→ Exercise directions
Would you please copy the part of the material below that opens with the line containing "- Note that" and closes with the line containing "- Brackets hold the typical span"? Copy it exactly, and only it.
-------- Exercise inputs --------
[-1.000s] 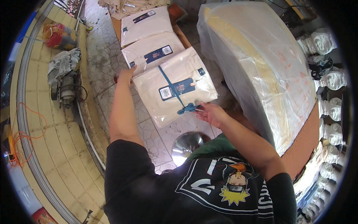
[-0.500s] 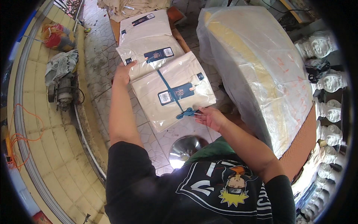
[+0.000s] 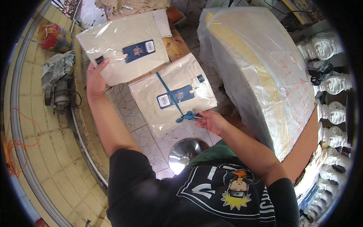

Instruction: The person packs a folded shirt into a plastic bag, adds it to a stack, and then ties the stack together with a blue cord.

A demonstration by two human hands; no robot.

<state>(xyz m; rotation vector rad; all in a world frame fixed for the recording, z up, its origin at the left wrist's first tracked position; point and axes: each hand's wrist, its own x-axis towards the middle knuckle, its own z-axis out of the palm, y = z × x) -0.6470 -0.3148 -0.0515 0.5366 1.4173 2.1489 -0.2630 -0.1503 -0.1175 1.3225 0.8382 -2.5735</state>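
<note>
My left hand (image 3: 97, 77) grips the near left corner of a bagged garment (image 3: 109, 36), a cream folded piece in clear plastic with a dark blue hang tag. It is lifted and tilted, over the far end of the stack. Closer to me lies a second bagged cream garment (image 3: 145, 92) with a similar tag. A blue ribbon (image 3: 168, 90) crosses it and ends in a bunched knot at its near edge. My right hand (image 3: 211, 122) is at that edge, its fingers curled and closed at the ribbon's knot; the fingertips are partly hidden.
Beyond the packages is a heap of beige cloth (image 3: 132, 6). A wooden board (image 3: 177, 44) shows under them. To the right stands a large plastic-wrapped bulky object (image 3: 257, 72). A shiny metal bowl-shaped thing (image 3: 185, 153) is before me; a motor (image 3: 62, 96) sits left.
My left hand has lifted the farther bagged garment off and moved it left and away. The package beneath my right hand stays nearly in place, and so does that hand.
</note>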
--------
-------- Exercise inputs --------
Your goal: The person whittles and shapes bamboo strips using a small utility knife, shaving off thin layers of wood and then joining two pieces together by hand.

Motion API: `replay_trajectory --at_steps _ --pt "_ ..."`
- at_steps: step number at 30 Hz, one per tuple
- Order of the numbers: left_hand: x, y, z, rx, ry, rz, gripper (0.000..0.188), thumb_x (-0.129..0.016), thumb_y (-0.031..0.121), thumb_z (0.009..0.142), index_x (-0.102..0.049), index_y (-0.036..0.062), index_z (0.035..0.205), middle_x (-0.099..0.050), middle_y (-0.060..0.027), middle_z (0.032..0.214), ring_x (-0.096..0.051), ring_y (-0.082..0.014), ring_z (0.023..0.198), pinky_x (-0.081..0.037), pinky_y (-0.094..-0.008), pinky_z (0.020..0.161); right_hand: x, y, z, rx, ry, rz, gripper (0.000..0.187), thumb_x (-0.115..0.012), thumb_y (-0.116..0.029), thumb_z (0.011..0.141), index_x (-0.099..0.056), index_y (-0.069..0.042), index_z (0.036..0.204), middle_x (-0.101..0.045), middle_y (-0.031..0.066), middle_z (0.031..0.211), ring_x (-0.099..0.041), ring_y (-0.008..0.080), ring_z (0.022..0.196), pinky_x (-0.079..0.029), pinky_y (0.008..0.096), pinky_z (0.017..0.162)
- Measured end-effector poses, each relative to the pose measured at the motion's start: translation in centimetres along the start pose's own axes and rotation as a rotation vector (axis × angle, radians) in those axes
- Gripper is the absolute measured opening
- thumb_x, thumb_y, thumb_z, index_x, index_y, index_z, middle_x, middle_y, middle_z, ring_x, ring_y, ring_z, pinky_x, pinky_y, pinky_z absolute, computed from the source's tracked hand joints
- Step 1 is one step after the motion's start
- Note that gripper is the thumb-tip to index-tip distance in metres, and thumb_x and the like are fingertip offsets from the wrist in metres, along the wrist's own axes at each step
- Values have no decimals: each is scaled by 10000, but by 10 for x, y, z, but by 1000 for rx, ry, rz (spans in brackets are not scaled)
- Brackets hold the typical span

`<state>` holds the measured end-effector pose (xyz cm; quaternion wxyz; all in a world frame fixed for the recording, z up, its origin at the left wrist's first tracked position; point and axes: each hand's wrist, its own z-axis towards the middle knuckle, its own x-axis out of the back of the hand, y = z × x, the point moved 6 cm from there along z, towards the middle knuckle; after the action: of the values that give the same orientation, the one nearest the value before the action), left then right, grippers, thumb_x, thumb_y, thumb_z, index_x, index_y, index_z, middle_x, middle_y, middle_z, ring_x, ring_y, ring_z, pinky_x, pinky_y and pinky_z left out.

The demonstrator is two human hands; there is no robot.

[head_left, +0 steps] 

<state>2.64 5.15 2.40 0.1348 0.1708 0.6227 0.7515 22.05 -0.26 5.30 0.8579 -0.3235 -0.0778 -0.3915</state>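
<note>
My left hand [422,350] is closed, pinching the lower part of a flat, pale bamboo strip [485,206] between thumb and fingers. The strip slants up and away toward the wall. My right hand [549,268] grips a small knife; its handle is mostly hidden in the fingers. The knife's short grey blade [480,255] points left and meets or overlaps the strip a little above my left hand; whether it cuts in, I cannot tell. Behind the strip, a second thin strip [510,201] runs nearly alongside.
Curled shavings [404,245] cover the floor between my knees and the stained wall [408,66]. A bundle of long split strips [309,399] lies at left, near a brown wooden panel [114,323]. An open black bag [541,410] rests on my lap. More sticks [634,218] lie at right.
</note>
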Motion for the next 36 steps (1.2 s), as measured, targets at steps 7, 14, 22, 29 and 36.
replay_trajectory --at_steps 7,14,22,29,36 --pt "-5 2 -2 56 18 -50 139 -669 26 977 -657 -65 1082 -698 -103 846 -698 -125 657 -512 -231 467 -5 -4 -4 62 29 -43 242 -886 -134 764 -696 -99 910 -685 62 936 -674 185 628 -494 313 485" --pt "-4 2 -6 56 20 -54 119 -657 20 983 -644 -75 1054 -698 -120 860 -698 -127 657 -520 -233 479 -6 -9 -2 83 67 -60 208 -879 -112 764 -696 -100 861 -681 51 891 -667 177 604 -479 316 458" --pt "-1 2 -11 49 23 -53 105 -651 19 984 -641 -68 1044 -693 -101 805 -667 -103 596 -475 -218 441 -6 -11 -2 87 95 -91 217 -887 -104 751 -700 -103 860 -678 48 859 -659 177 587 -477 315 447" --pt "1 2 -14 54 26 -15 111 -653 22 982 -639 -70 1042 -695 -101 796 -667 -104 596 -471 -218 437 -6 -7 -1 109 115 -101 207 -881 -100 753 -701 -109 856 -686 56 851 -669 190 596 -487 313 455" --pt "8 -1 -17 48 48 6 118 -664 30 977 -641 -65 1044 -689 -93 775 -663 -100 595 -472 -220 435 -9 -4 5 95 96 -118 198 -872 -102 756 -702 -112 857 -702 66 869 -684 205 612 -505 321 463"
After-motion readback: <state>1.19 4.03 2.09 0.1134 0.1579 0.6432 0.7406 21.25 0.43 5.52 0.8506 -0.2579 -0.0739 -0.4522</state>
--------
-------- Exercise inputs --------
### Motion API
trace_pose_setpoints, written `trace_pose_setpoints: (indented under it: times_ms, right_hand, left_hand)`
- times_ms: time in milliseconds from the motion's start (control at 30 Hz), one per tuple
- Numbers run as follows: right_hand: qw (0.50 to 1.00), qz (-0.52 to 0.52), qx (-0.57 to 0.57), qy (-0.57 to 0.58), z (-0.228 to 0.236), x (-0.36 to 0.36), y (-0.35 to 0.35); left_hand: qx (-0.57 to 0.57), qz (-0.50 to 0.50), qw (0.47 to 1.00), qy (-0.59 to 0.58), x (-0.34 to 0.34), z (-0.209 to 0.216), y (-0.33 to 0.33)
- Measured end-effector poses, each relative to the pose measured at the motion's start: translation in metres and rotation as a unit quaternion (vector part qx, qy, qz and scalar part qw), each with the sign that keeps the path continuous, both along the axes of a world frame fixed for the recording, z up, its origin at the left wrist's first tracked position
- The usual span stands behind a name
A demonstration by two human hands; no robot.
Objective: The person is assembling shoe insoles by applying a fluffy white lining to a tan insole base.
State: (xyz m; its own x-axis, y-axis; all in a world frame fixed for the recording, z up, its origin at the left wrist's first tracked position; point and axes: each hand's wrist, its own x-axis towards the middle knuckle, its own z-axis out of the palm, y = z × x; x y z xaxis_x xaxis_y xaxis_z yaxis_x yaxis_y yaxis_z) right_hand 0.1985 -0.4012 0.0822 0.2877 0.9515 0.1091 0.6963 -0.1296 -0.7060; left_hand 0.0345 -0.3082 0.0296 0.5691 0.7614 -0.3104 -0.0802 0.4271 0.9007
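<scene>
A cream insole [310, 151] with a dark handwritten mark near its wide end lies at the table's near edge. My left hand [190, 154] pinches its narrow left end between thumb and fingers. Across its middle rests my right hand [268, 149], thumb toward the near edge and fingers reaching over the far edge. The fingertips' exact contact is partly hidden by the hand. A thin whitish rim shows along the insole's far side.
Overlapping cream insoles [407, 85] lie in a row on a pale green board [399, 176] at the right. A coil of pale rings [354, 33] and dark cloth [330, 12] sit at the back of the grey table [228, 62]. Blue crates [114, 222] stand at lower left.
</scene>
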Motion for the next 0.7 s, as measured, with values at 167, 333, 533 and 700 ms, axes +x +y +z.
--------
→ Answer to this exercise
- Note that gripper is the thumb-tip to index-tip distance in metres, and thumb_x and the like are fingertip offsets from the wrist in metres, along the wrist's own axes at each step
- Values have no decimals: each is scaled by 10000, but by 10 for x, y, z, but by 1000 for rx, ry, rz (spans in brackets are not scaled)
- Brackets hold the typical span

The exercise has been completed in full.